## How to complete this task
After removing every image, reproduce the data exactly as it appears.

## Supplied data

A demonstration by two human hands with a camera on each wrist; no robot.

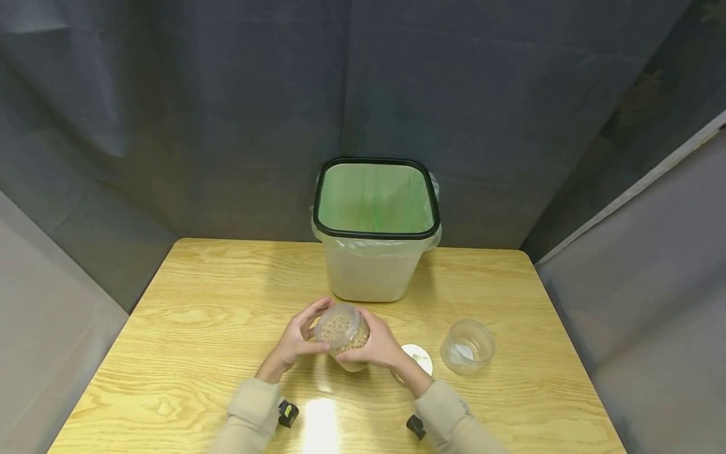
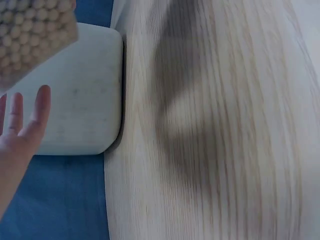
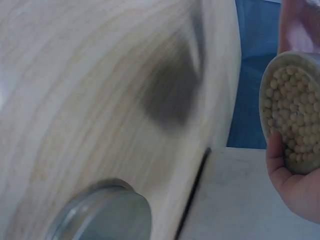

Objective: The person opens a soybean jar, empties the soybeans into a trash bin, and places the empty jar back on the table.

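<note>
A clear plastic jar of small round beige beans (image 1: 337, 328) is held tilted just in front of the bin. My right hand (image 1: 375, 343) grips its right side, the thumb (image 3: 276, 155) lying along the round end in the right wrist view. On the opposite side, my left hand (image 1: 297, 337) is spread around the jar, thumb and fingertips right at its rim. Its fingers (image 2: 37, 112) show straight and parted in the left wrist view, with the jar's bean-filled side (image 2: 35, 35) above them.
A pale bin (image 1: 368, 271) with a black rim and green liner stands at the table's back. To the right is an open clear round container (image 1: 467, 347). A white disc (image 1: 418, 357) lies partly behind my right forearm. Dark curtain (image 1: 255, 126) hangs behind the wooden table (image 1: 198, 334).
</note>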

## Exercise solution
A demonstration by two human hands with a camera on each wrist; no robot.


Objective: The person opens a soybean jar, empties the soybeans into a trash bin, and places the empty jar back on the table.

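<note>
A clear plastic jar of small round beige beans (image 1: 337, 328) is held tilted just in front of the bin. My right hand (image 1: 375, 343) grips its right side, the thumb (image 3: 276, 155) lying along the round end in the right wrist view. On the opposite side, my left hand (image 1: 297, 337) is spread around the jar, thumb and fingertips right at its rim. Its fingers (image 2: 37, 112) show straight and parted in the left wrist view, with the jar's bean-filled side (image 2: 35, 35) above them.
A pale bin (image 1: 368, 271) with a black rim and green liner stands at the table's back. To the right is an open clear round container (image 1: 467, 347). A white disc (image 1: 418, 357) lies partly behind my right forearm. Dark curtain (image 1: 255, 126) hangs behind the wooden table (image 1: 198, 334).
</note>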

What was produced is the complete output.